[TASK ITEM] Please print the entries below exactly, from the line with "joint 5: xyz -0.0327" through the line with "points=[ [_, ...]", including both of those lines and leaving out all others.

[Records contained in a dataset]
--------------------------------
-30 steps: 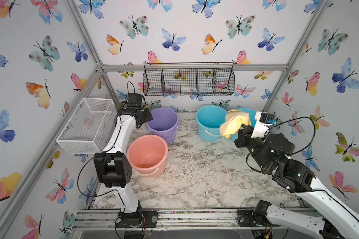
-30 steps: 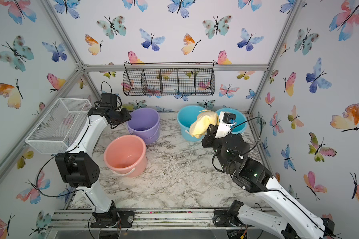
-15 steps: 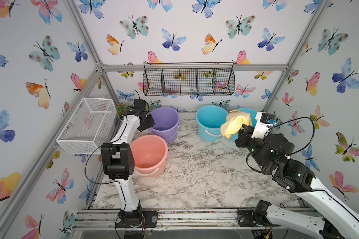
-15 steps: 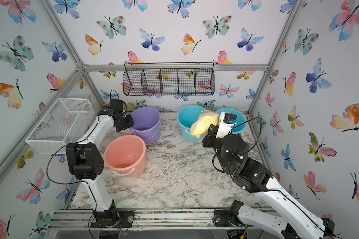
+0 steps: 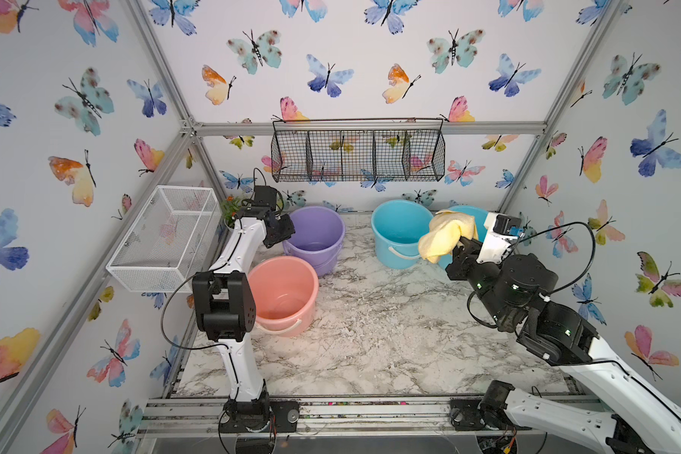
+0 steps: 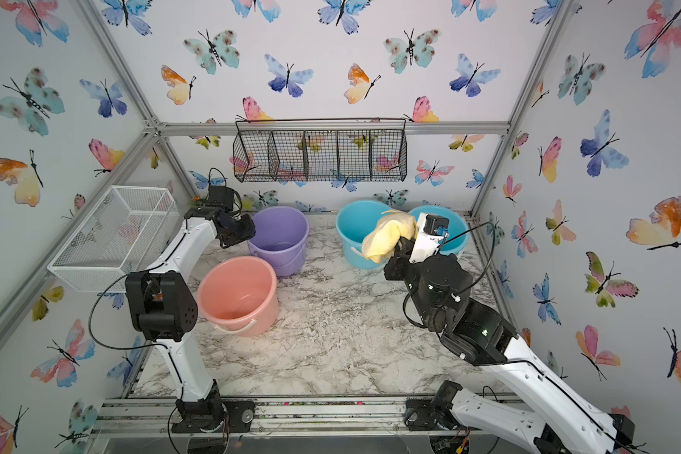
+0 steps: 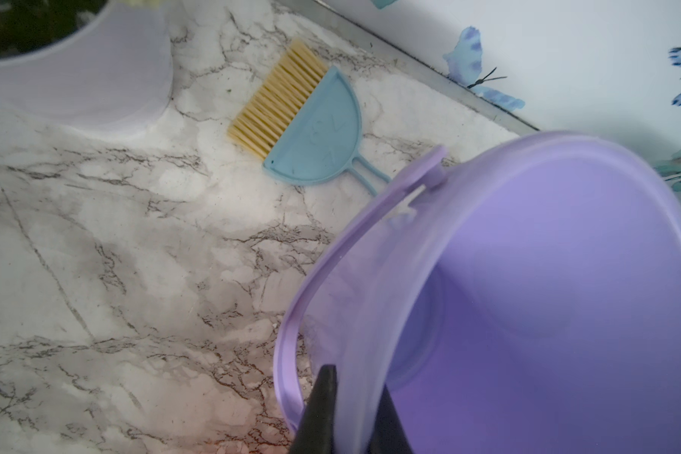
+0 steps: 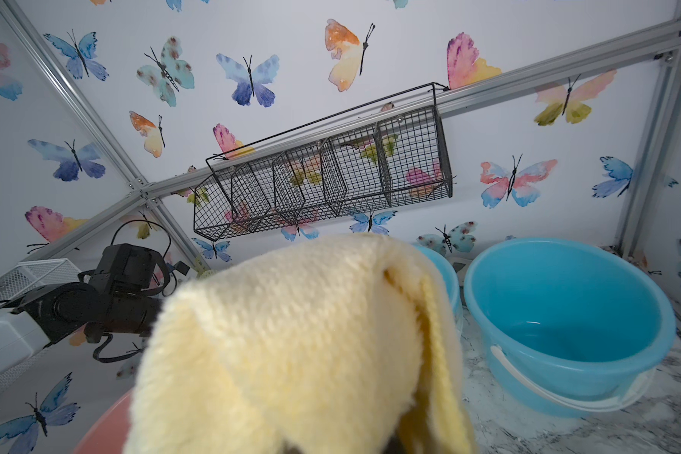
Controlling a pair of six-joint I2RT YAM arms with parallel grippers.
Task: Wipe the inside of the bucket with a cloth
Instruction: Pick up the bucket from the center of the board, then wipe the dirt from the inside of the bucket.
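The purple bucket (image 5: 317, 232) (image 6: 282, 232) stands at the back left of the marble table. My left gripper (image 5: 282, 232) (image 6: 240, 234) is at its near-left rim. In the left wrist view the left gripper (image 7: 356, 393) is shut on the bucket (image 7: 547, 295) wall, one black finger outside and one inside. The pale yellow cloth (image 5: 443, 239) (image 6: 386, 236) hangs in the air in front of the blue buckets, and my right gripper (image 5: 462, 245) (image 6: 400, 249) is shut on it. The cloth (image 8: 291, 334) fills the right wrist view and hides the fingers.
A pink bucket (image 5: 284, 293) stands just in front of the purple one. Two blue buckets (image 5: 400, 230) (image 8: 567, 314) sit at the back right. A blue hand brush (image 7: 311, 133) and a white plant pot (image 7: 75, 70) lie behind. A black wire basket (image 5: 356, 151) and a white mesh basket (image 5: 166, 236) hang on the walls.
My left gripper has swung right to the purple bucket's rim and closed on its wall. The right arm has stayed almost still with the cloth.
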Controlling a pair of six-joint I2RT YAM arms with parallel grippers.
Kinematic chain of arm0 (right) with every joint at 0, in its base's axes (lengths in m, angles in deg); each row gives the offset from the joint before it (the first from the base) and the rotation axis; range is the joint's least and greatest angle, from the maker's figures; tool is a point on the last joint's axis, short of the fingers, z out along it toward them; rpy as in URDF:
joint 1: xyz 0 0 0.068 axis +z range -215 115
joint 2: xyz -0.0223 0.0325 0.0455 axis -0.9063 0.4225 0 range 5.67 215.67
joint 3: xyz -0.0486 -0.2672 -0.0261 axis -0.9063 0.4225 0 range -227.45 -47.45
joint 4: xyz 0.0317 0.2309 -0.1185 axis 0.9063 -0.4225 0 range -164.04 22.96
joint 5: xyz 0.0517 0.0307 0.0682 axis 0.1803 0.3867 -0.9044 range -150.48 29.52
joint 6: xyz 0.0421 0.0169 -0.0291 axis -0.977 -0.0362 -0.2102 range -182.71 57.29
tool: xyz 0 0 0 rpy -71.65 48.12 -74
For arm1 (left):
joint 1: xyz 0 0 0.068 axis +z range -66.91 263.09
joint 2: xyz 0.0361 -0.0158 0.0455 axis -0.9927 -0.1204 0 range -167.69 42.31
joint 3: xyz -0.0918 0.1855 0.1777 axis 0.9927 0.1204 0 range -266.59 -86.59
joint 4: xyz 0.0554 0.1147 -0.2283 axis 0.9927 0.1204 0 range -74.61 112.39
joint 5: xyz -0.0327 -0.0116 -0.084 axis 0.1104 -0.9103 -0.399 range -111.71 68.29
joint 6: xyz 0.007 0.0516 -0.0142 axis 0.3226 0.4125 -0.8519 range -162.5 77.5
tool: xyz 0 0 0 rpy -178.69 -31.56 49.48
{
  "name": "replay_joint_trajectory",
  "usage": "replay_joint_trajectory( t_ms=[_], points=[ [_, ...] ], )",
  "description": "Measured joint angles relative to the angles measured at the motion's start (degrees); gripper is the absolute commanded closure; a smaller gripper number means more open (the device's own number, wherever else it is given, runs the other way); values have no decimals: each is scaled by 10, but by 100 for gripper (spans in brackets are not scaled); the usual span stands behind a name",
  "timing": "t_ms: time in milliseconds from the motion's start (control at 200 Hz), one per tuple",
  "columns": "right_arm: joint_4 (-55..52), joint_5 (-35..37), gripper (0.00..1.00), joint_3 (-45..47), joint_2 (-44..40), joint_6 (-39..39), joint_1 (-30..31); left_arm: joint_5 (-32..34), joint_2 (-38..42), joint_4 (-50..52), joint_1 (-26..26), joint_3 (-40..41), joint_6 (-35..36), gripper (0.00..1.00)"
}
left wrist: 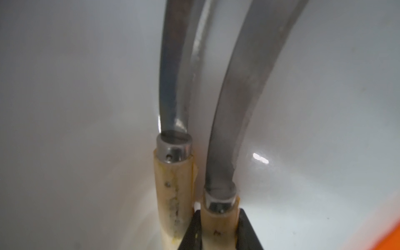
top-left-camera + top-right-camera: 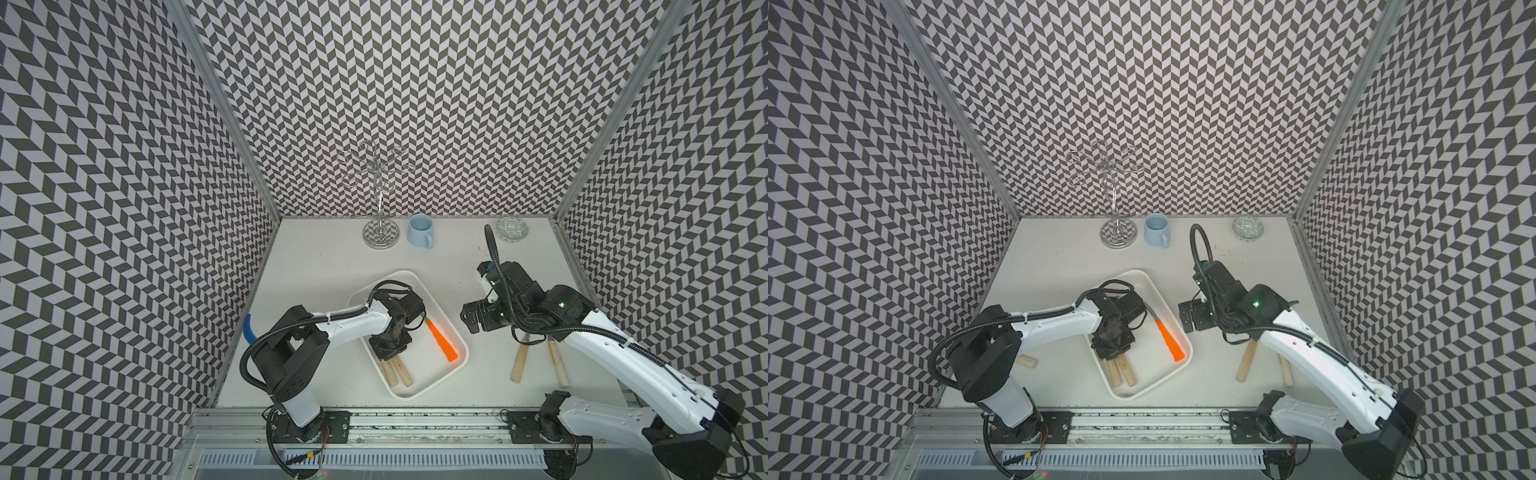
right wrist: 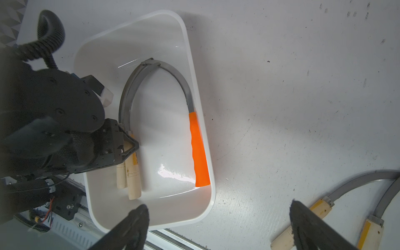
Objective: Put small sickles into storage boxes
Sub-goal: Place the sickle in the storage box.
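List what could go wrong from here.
1. The left gripper holds a wooden sickle close beside its neighbour in the tray; opening the fingers may shove it.
2. On the table, one sickle seems to cross blades with a second sickle; the open right gripper lifting either may drag both.

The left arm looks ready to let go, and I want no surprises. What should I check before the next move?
1. Left gripper shut on pale wooden-handled grey-bladed sickle: ok.
2. That sickle inside shallow white plastic tray: ok.
3. It rests on the tray floor: cannot tell.
4. Orange-handled sickle has its handle apart from the release spot: ok.
5. Right gripper open, holding nothing: ok.
6. All sickles stored: not ok; at least two wooden-handled sickles lie on the white table.
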Motion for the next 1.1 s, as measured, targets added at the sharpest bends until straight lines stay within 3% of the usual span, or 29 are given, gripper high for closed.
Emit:
replay_joint_trajectory(
  t_ms=[411,756,1102],
  points=[
    [0,-2,0,0,0,0,0,4,-12,-5,3,0,9,77],
    [0,-4,0,0,0,0,0,4,-12,-1,3,-2,13,64],
    [1,-6,0,7,0,0,0,4,-12,13,5,-18,15,65]
  ],
)
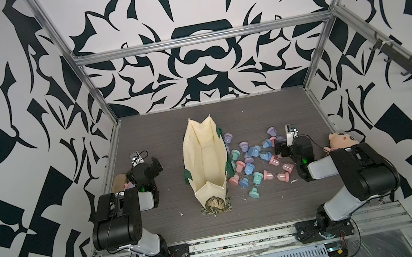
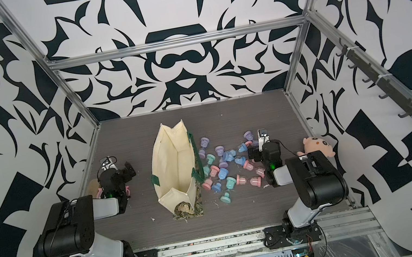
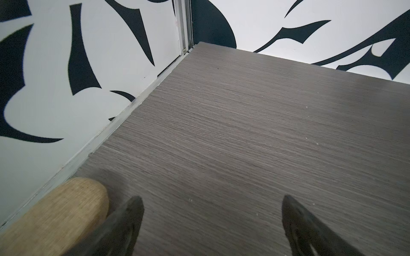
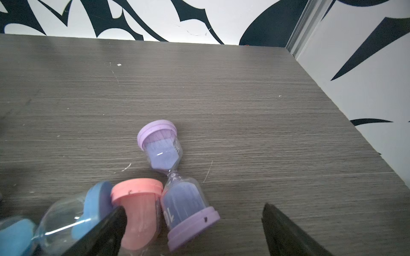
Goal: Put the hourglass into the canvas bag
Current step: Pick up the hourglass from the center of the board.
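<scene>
Pick not begun: right gripper (image 4: 193, 208) and left gripper (image 3: 211, 198) gape wide, empty. Next, likely, the right must close on the purple hourglass (image 4: 168, 155) right of the canvas bag (image 1: 189, 152).

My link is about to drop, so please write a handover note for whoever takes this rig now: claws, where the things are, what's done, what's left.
Left claw: open, empty, over bare table, left of the canvas bag.
Right claw: open, empty, low over a lying purple hourglass at the pile's far right.
Bag: standing open mid-table; no hourglass visible inside.
Hourglasses: scattered on the table right of the bag.
Done: nothing bagged yet.
Left: grasp one, carry it over, drop it in.
</scene>
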Robot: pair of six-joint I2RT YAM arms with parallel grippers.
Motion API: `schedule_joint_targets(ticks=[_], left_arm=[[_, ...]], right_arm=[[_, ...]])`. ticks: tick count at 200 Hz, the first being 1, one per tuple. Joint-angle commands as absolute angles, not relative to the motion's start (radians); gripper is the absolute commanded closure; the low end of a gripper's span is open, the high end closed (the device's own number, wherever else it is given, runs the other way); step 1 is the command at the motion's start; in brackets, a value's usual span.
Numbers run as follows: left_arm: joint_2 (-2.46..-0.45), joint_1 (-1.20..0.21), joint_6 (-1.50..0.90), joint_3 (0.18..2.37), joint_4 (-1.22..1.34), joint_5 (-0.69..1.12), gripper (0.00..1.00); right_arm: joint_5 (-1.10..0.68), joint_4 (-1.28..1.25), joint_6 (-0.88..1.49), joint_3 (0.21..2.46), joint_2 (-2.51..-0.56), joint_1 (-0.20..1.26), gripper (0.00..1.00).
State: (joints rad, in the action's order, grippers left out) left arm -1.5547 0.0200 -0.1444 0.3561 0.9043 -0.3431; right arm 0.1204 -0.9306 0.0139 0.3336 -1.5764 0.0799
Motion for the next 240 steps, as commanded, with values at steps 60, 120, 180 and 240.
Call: schedule_joint_targets(ticks=[60, 120, 180, 240], left_arm=[[-1.543, 0.013, -0.132, 0.370, 0.904, -0.358, 0.00], [-1.543, 0.014, -0.134, 0.371, 0.900, -0.357, 0.00], [-1.540, 0.014, -0.134, 0.371, 0.900, -0.357, 0.00], [-1.364, 0.016, -0.395, 0.952, -0.024, -0.607, 0.01]], right_arm=[[0.155, -0.962, 0.017, 0.342, -1.562, 0.081, 0.01], [0.155, -0.963, 0.016, 0.342, -1.562, 0.081, 0.01], [0.157, -0.966, 0.018, 0.339, -1.561, 0.080, 0.01], [0.449, 0.182, 0.518, 0.833, -1.030, 0.135, 0.00]])
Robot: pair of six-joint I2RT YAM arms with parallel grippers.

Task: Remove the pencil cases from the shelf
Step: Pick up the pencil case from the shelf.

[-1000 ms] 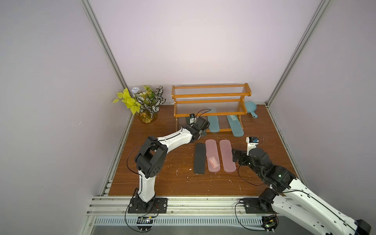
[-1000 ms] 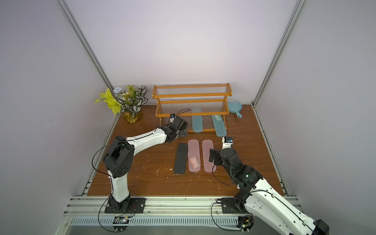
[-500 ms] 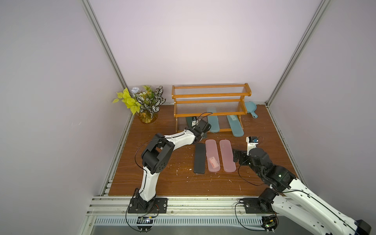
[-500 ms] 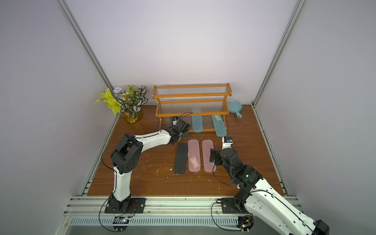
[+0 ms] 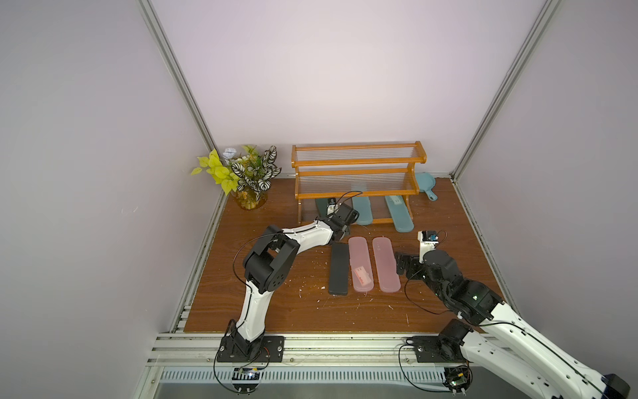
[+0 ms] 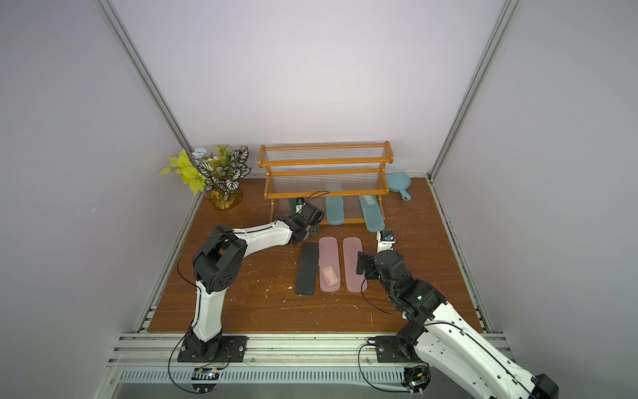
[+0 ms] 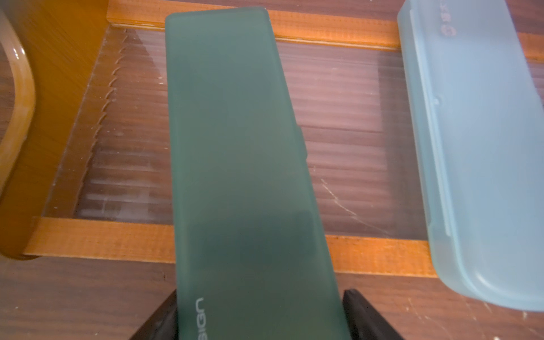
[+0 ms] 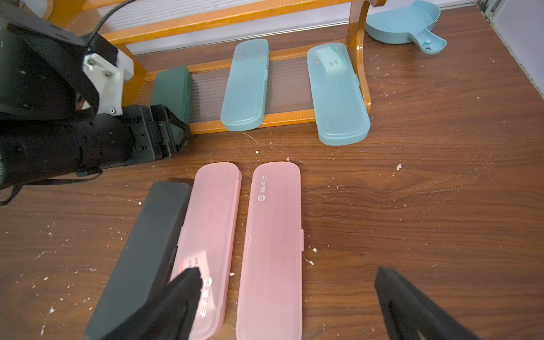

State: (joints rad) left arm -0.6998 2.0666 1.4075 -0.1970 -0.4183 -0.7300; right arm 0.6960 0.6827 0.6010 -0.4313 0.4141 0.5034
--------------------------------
[ANSWER BOX]
joint 5: xyz -0.0327 -0.0116 -0.084 axis 0.1104 -0.9103 -0.399 range -111.71 68.29
joint 6: xyz 0.007 0.0516 -0.0142 axis 0.3226 0.4125 -0.8519 range -162.5 77.5
tool: xyz 0 0 0 rpy -178.69 -31.56 49.48
{
  "name": "replay_joint_trajectory",
  "usage": "replay_joint_trajectory( t_ms=[_], points=[ [_, ...] ], )",

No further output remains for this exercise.